# Right Angle Screwdriver



## ralbuck (Mar 12, 2012)

Thanks for the information. It looks like it will fit a very tight space too.


----------



## Oldtool (May 27, 2012)

Nice find, HF has some useful stuff, just got to look for it.


----------



## doubleDD (Oct 21, 2012)

Was not aware of this HF jewel. Thanks for the tip Ron.


----------



## Tennessee (Jul 8, 2011)

Handy tool. Have to pick up one next time I'm down at my HF. Thanks for the review!


----------



## CajunWoodArtist (Oct 27, 2015)

I have one of these I bought at Home Depot years ago … it is nOt used often but is invaluable when needed.


----------



## Jeff28078 (Aug 27, 2009)

Bought mine from Lowes, probably a little more than at HF. Still it has proved irreplaceble at times.
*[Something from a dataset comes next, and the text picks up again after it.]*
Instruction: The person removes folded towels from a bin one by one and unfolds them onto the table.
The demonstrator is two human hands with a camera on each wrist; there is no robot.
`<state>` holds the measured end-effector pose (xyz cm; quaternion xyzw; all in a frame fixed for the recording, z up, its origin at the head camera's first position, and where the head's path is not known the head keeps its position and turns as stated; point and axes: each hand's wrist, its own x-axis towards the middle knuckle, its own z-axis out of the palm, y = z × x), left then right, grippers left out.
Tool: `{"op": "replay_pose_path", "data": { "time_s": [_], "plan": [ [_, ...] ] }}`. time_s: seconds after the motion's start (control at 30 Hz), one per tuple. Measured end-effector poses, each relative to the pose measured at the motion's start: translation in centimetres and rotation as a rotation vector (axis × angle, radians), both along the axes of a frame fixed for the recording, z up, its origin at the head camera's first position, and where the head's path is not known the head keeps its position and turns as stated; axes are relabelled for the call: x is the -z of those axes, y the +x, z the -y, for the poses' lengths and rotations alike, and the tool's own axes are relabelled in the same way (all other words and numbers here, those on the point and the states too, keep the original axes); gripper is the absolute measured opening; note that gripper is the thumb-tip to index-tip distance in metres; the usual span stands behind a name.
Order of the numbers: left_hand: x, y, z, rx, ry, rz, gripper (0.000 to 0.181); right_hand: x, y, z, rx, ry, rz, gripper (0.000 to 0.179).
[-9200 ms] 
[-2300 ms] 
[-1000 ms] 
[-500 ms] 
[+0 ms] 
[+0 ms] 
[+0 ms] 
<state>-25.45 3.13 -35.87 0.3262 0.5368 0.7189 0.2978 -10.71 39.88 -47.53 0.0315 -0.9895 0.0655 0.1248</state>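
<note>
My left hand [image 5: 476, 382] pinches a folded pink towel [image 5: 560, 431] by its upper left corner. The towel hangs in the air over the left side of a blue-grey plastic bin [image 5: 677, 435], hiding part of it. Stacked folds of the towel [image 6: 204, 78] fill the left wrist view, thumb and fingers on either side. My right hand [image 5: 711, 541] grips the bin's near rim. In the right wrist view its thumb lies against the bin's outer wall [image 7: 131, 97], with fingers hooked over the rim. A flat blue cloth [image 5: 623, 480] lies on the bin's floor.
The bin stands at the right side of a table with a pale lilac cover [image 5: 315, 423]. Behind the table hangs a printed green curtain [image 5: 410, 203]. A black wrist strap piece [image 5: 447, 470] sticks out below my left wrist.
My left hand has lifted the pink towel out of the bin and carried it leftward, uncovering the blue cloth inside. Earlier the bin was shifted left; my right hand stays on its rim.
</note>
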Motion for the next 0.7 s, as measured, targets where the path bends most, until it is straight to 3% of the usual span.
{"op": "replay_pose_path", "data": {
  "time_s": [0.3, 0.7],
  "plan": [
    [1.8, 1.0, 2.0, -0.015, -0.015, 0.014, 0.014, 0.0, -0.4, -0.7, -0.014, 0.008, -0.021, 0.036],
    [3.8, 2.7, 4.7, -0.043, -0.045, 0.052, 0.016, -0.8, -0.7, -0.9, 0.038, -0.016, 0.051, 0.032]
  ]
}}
Great little tool.


----------



## MrRon (Jul 9, 2009)

Does it use standard 1/4" bits?


----------



## RonAylor1760 (Aug 17, 2016)

> Does it use standard 1/4" bits?
> 
> - MrRon


Comes with a set of six bits, but yes, they measure 1/4"


----------



## stefang (Apr 9, 2009)

I've had one just like yours for many years and as you say it comes in handy quite often. I use it with my standard bits. Good review!


----------



## robscastle (May 13, 2012)

Oh yes a very handy piece in the tool kit
If your a pocket hole man see if you also use your Robertson bit for it 
and any hard to get to pocket hole places are over come.


----------



## playingwithmywood (Jan 10, 2014)

the only problem with this tool is having just one at least 5 is a good starting number…. in the shop, in the cars, in the kitchen… yada yada yada…. I love the HF they have some gems


----------



## robscastle (May 13, 2012)

go for at least 6!


----------



## fuigb (Apr 21, 2010)

Picked up a Craftsman years ago. Saved my ass a few times.


----------



## RonAylor1760 (Aug 17, 2016)

> Oh yes a very handy piece in the tool kit
> If your a pocket hole man see if you also use your Robertson bit for it
> and any hard to get to pocket hole places are over come.
> 
> ...


Yours apperas to be a craftsman or perhaps the first HF version. What I like about the new HF version is the addition of the thumb drive for those extremely tight places!


----------



## jtriggs (Dec 13, 2007)

I've also had one for years. I find it indispensable a couple times a year. Not sure where I got mine, local hardware store, I think.


----------



## robscastle (May 13, 2012)

Yep its a dinousar same as me.


----------



## RonAylor1760 (Aug 17, 2016)

> Yep its a dinousar same as me.
> 
> - robscastle


LOL! Just a testament to good quality.


----------